Video-Chat mit dem Arzt - gut oder schlecht?

Die Deutsche Rheuma-Liga erarbeitet ihre Positionen zu digitalen Gesundheitsdiensten

(lifePR) ( Bonn, )
Ob Informationsportale, Gesundheits-Apps oder Videosprechstunden beim Arzt: Digitale Gesundheitsdienste sind nicht mehr aufzuhalten. In vielfältigen Formen kommen sie derzeit auf dem Markt. Die Deutsche Rheuma-Liga unterstützt diese Entwicklungen grundsätzlich – wenn die Patienten dabei im Mittelpunkt stehen, ihre Interessen vorrangig sind und ihre Rechte beachtet werden. Das hat die Deutsche Rheuma-Liga jetzt in einem Positionspapier festgehalten.
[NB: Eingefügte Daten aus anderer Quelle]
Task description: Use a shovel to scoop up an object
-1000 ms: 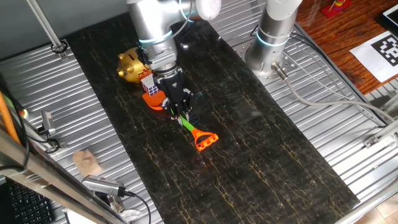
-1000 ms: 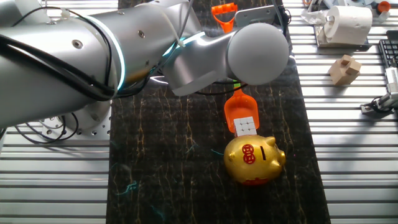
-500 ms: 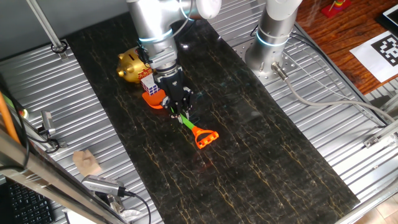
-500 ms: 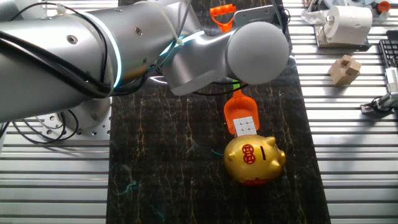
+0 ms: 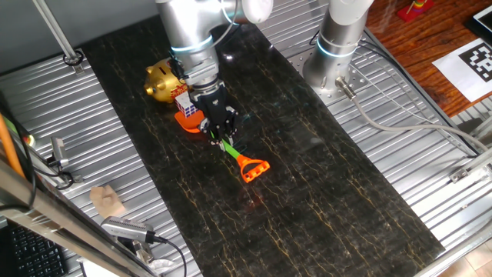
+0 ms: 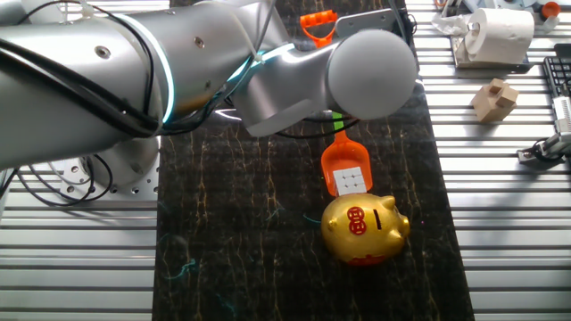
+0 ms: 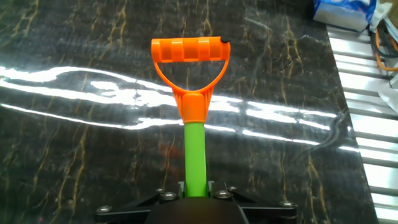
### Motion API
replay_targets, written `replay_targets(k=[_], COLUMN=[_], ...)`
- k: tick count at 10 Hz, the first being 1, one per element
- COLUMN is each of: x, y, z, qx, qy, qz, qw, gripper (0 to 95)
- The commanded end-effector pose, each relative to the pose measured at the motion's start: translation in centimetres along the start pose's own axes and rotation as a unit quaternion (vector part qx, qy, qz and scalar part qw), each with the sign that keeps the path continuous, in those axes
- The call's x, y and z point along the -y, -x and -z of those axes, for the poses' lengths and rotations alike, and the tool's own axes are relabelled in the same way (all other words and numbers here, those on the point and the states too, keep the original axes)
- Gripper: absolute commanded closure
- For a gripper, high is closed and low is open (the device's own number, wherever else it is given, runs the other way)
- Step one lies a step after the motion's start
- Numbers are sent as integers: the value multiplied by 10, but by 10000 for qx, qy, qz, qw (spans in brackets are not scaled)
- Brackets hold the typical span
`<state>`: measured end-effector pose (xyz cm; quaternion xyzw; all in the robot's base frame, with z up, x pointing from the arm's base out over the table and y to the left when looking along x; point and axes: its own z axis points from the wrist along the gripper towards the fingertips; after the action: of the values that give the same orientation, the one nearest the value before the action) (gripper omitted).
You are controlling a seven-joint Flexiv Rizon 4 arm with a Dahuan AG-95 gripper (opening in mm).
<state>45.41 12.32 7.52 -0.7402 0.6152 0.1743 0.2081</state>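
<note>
The shovel point(image 5: 238, 158) has an orange blade point(image 6: 343, 160), a green shaft point(image 7: 194, 155) and an orange loop handle point(image 7: 189, 53). My gripper point(image 5: 221, 132) is shut on the green shaft, mid-length; in the hand view the shaft runs up from between the jaws point(image 7: 196, 186). The object, a small white and blue cube point(image 6: 351, 181), rests on the blade's front end and touches the gold piggy bank point(image 6: 363, 227). In one fixed view the cube point(image 5: 184, 105) sits between the blade and the bank point(image 5: 163, 79). The arm hides most of the shaft in the other fixed view.
A second arm's base point(image 5: 336, 46) stands at the mat's far side. A wooden block point(image 6: 494, 98), a tissue roll point(image 6: 495, 31) and a cable clamp point(image 6: 544, 147) lie on the ribbed metal beside the dark mat point(image 5: 307, 177).
The shovel has slid a little toward the piggy bank, with the handle end shifting slightly. The cube stays on the blade against the bank.
</note>
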Motion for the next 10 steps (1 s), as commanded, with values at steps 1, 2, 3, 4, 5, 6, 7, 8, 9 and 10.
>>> replay_targets(k=[1, 2, 3, 4, 5, 6, 7, 8, 9, 10], x=[-1, -2, -2, -3, -3, -3, -3, -4, -4, -4], y=[-2, -4, -5, -5, -6, -7, -9, -10, -10, -11], z=[1, 1, 1, 1, 1, 1, 0, 0, 0, -1], qx=[-8, -17, -43, -62, -84, -96, -98, -107, -118, -126], qy=[13, 25, 40, 48, 57, 71, 75, 81, 86, 95], qz=[32, 50, 62, 65, 78, 92, 99, 111, 111, 122], qw=[10000, 10000, 10000, 9999, 9999, 9999, 9999, 9998, 9998, 9998], gripper=[950, 950, 950, 950, 950, 950, 950, 950, 950, 950])
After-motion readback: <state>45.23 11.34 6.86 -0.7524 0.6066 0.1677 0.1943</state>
Beispiel Telemedizin: Besonders in ländlichen Gebieten steht zur Diskussion, ob Ärzte auch per Online-Videoübertragung mit ihren Patienten sprechen können. Die Position der Rheuma-Liga: Für die Diagnose einer rheumatischen Erkrankung und die Therapieentscheidung ist der persönliche Kontakt zum Rheumatologen zwingend notwendig. Eine telemedizinische Verlaufskontrolle hingegen könnte den Versorgungsalltag für chronisch kranke Menschen erleichtern.

Auch Fitness- und Gesundheitsapps überschwemmen derzeit den Markt. Nach Schätzungen gibt es bereits über 100.000 Gesundheits-Apps. Während Medizin-Apps zum Beispiel für die Kontrolle von Vitalfunktionen dem Medizinproduktegesetz unterliegen, gibt es für Gesundheits-Apps keine Regulierung. Die Forderung der Rheuma-Liga: Um den Markt für Nutzer transparenter zu machen, müssen Qualitäts- und Sicherheitsstandards entwickelt werden. Datenschutzrechte und personenbezogene Zugriffsrechte sind eine Voraussetzung, um das Missbrauchspotenzial der Daten durch Dritte zu verringern.

Drittes Beispiel: Krankenversicherer denken über Telematik-Tarife nach. Die Deutsche Rheuma-Liga kritisiert solche Pläne, die ausschließlich gesunde Menschen belohnen. Chronisch Kranke werden bei solchen Plänen per se ausgeschlossen. Das Solidarprinzip der Gesetzlichen Krankenversicherung darf nicht ausgehöhlt werden.

Auch im Internet gibt es immer mehr Gesundheitsinformationen von privaten Anbietern. Doch die Informationen sind in der Regel interessengeleitet. Oft ist der Hintergrund der Portale nicht zu erkennen. Hier würde ein nationales, unabhängiges Patienteninformationsportal helfen, das Informationen bündelt, Akteure vernetzt und die digitale Gesundheitskompetenz der Bevölkerung erhöht.

Das Fazit: Digitale Unterstützungsformen schreiten voran. Eine gute Sache – wenn die Bedürfnisse und Interessen der Patienten im Mittelpunkt stehen.